Because of the political neutrality , calling for the re-establishment of peace in Vietnam, the Church, despite being active, faced many difficulties with the military governments of General Nguyen Khanh and Nguyen Cao Ky in the years 1964-1967 and even after 1968 when the war escalated. Politically, the Church established the "Vietnam Buddhist Forces", an institution of the Institute of Ethics to fight and address the Church's aspirations with the government. The policy of this Force is to pressure the generals to reestablish civilian government. In addition, the Buddhist Forces also demanded that the South Vietnamese National Front for Liberation of Vietnam disarm and withdraw to the north of the 17th parallel . [3] Although in such a vibrant situation, the Church is still active in both the fields of Buddha and society.

Period 1964-1975 [ edit | edit source code ]
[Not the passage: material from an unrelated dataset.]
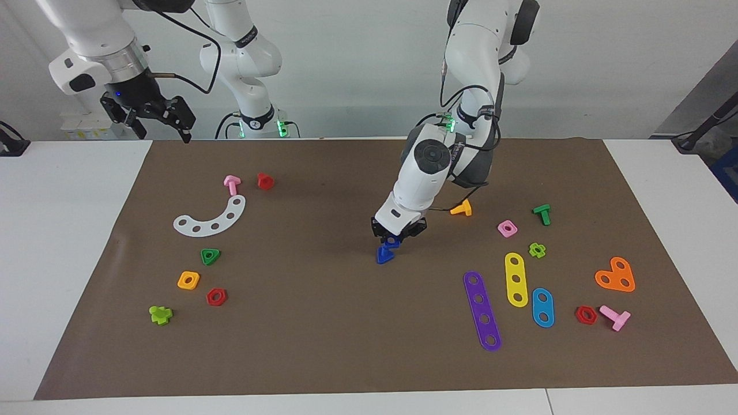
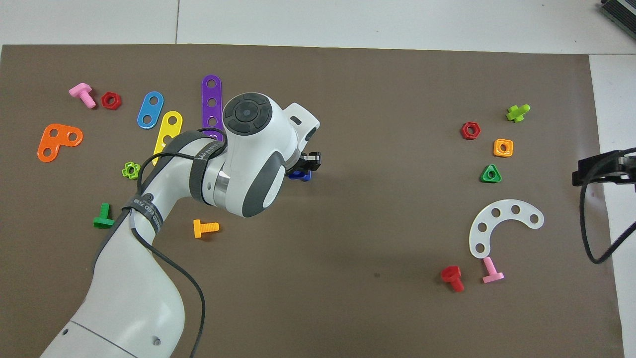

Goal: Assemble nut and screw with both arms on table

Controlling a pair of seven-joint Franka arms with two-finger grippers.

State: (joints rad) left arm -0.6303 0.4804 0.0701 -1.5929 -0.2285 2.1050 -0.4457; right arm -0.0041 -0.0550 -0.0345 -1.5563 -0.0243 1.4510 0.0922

An Quang Pagoda, the headquarters of the Unified Buddhist Church of Vietnam before 1975

Civil activities of the Church are a big step in modernizing Vietnamese Buddhism in the spirit of incarnation. Institute of Buddhist College, Youth School of Social Service, Weekly Dynasty (4)(1964), Chanh Dao weekly newspaper (1964-69), Thien My weekly newspaper, [5] Van Hanh University Institute , [6] The publication of Bo Beo and the elementary schools , orphanages, the institute, the clinic, the clinic and the Buddhist youth organizations were great achievements of the Church. The Buddhist Family Organization is under the control of the General Department of Youth under the Institute of Buddhism. The Church also runs the primary primary school system in many provinces of South Vietnam under the name of the Church's School of the Church of the Church. [7] [8] The Church also sent a petition to the government for the establishment, for the first time in the history of Vietnam, the Catholic Chaplain to accompany the Catholic Chaplain in the Republic of Vietnam Army . This petition is approved and enforced. [9]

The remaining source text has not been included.